* Aim of the task:
Find the string "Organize" in the data, then copy every line where it is found.

* Source data:
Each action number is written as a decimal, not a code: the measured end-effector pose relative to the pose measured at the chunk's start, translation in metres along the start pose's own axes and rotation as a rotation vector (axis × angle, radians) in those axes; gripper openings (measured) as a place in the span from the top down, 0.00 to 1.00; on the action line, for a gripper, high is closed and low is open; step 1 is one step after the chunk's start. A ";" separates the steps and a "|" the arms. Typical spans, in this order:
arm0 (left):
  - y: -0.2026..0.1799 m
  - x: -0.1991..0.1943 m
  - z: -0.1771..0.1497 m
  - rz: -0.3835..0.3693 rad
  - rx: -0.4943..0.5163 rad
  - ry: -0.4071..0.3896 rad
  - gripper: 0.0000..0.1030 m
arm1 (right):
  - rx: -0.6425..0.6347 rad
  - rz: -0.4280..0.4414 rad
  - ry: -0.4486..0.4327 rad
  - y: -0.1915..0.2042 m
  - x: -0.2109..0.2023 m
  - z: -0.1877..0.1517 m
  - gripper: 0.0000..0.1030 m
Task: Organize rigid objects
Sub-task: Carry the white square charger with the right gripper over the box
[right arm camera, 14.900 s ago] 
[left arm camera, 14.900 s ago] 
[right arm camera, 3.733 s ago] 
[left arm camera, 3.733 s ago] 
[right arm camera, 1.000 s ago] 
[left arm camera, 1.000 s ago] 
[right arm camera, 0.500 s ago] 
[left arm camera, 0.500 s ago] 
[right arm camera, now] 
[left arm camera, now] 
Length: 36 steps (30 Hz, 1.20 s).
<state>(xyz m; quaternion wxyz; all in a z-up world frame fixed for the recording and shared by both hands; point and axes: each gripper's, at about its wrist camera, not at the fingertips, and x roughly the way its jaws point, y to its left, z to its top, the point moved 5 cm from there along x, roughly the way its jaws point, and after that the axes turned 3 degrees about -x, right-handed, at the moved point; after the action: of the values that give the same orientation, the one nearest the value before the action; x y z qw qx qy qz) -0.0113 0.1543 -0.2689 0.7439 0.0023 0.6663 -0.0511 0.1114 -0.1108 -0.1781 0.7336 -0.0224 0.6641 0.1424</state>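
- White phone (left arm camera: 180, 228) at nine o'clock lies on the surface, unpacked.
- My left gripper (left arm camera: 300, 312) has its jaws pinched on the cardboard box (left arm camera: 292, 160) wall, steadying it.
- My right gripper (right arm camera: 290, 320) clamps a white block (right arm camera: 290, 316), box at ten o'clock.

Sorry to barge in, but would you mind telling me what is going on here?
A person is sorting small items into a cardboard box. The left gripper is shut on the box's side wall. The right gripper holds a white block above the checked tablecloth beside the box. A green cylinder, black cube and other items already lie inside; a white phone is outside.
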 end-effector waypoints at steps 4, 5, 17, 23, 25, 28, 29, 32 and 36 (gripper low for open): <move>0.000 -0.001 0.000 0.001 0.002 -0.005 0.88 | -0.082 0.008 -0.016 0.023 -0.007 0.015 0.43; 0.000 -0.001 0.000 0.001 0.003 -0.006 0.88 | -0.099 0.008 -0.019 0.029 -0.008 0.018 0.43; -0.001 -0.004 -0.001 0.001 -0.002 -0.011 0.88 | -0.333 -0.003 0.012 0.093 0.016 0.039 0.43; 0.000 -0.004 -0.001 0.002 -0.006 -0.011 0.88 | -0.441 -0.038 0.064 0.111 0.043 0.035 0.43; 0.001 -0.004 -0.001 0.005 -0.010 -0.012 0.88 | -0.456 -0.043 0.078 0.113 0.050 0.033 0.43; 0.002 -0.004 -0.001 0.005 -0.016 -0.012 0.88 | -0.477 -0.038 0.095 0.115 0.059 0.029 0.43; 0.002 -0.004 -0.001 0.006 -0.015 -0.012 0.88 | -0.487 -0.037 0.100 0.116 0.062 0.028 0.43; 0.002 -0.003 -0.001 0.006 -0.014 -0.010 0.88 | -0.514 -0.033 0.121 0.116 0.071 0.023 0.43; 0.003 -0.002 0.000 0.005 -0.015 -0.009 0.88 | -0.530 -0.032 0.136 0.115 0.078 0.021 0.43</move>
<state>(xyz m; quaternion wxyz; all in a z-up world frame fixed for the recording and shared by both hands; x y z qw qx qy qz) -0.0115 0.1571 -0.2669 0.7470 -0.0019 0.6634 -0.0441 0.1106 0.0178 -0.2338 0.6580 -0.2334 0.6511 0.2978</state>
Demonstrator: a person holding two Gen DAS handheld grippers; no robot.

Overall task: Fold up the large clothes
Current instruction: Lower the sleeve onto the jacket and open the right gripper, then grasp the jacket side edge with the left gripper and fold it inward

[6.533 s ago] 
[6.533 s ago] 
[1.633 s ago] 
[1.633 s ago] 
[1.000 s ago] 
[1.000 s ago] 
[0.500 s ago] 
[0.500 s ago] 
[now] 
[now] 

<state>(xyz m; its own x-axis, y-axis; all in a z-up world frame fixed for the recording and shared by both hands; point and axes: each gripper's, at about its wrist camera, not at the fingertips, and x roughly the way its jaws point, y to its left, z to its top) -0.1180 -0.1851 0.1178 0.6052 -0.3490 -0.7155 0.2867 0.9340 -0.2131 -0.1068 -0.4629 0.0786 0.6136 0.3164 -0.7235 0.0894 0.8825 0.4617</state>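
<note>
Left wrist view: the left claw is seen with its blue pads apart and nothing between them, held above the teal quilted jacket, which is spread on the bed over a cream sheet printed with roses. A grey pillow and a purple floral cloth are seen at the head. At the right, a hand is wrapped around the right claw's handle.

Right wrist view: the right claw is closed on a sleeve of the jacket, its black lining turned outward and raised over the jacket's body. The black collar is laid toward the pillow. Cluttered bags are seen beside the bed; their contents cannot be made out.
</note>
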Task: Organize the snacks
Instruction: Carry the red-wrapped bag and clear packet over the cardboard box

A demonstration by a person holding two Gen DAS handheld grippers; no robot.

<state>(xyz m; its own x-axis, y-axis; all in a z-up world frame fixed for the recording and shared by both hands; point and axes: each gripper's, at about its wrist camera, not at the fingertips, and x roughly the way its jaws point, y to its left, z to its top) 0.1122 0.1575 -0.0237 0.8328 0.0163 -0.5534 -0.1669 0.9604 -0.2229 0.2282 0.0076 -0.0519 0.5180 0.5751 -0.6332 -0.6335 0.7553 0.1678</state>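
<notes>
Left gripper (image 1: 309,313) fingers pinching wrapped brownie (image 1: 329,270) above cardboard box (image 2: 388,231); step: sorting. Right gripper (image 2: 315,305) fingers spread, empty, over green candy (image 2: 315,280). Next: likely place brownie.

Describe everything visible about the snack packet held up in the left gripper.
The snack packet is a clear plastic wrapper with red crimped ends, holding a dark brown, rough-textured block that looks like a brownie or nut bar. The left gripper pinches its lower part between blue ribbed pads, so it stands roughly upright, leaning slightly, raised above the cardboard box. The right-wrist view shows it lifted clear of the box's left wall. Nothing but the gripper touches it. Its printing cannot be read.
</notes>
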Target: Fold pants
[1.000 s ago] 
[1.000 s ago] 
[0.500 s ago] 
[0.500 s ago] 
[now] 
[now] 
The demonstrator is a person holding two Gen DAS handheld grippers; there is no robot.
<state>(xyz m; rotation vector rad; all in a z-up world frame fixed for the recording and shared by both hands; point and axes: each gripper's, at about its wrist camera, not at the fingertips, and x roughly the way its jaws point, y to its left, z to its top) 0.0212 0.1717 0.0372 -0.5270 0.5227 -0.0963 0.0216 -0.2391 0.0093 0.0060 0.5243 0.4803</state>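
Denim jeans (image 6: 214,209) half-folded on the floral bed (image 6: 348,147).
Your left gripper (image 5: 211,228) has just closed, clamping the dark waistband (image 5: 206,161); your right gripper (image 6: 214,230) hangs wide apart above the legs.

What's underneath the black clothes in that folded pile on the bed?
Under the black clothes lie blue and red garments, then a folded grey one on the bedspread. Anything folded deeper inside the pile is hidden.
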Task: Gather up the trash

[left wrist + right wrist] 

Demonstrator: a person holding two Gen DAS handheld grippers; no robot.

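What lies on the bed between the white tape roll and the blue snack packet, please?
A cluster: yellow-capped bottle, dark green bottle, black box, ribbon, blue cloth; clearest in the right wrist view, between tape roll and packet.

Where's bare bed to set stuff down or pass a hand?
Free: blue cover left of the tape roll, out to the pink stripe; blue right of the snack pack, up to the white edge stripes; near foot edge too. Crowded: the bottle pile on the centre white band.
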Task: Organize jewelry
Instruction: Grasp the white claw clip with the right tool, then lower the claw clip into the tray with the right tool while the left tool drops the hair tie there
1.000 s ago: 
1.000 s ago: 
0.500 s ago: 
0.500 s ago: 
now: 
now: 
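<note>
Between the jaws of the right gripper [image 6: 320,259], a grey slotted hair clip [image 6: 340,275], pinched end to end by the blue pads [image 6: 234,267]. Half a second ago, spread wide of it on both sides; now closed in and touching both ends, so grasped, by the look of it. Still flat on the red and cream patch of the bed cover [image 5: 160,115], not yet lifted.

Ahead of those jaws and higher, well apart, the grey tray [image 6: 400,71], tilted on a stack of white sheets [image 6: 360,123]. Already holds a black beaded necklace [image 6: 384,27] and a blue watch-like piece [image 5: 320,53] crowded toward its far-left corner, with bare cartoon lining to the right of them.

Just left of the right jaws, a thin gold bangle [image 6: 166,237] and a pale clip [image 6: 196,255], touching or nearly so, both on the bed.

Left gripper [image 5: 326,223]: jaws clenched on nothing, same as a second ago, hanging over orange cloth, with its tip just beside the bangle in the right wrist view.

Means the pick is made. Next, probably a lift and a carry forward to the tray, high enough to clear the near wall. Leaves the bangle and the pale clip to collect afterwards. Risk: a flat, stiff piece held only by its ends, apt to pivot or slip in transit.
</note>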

* Exercise output:
Task: Organize rigid objects
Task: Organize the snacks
Task: Organize jewelry

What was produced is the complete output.